How Vehicle Recalls and Defects Contribute to Car Accidents
Car owners everywhere know the dread that comes with a postcard from your vehicle’s manufacturer. It includes a brief statement about a recalled component in your vehicle and urges you to go to your local dealership to get it repaired free of cost. Of course, that still means taking time off of work, spending hours sitting in the dealership lobby, and hoping that the repair doesn’t uncover any other issues. Recalls are an important part of vehicle safety, but they often don’t happen until a defect has already caused multiple serious injuries or fatalities.
What happens when a defective auto part causes a crash and leaves you injured? You may have a defective product claim against the vehicle manufacturer. Learn more now by calling Reeves & Mestayer at 228-300-2754.
Common Types of Defects
Any part of a vehicle can be defective or dangerous, but some recalls seem to come up again and again across different brands and types of vehicles. These issues include:
- Wheels prone to cracking or breaking
- Electrical system issues
- Defective accelerators
- Airbags that deploy when they shouldn’t or do not deploy when they should
- Faulty steering components that cause drivers to lose control of the vehicle
- Defective seats
- Unsafe or faulty brakes
Whenever a component can break or come off of the vehicle, activate when it shouldn’t, or not activate when it should, you may have a defective component. When this occurs, it’s only a matter of time until it causes a serious or fatal injury.
How Defective Parts Can Lead to Injury
There are multiple ways that defective auto parts can cause injury to drivers and passengers. First, the component may break and render the vehicle unsafe to drive, causing a collision. For example, defective brakes can fail when you need to stop, causing a crash that otherwise would not have happened.
Second, defective components can make an unrelated crash worse than it should have been. Consider defective airbags. The crash in which they should have deployed was not caused by the airbags, but because the airbags did not deploy when they should have, the victims suffered more serious injuries than they should have.
In both cases, a manufacturer may be liable.
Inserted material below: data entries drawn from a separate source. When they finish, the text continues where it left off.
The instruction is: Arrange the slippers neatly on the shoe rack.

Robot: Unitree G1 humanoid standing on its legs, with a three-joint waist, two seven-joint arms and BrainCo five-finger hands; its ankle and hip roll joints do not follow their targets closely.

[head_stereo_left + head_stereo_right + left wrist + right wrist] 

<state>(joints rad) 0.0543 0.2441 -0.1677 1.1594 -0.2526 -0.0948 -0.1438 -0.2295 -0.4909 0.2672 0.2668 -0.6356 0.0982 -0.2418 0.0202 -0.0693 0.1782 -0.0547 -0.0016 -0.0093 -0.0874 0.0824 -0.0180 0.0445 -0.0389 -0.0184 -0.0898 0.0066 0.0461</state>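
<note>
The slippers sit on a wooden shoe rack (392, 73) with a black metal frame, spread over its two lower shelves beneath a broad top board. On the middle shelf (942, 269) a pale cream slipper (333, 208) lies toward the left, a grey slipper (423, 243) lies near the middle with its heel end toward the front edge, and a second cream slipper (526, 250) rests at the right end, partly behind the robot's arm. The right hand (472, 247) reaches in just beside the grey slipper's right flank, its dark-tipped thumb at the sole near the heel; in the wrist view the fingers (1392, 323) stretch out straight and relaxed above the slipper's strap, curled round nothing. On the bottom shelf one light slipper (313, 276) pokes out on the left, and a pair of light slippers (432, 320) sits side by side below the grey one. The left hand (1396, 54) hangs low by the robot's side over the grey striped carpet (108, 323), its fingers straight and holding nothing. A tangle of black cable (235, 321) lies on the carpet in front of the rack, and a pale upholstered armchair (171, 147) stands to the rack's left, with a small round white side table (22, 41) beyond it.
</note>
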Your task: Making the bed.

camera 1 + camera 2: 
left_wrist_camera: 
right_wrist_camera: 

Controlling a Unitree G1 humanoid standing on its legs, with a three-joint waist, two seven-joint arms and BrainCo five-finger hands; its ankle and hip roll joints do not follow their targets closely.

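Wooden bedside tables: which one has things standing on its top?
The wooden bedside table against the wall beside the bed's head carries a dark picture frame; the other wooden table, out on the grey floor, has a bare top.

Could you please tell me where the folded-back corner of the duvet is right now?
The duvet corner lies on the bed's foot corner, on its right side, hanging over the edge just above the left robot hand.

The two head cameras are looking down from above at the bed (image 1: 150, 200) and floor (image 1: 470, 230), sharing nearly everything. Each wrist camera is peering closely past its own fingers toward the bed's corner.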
They have an obligation to consumers and anyone who may share the road with their vehicles.
A Manufacturer’s Duty to Consumers
Legally, manufacturers have a duty of care to the general public. Before putting products on the market, they are expected to put them through rigorous testing to catch dangerous errors and repair them before letting the product reach consumers. This is expensive and time-consuming. Manufacturers must either wait to begin production until all issues have been found or recall millions of units when a serious issue is discovered.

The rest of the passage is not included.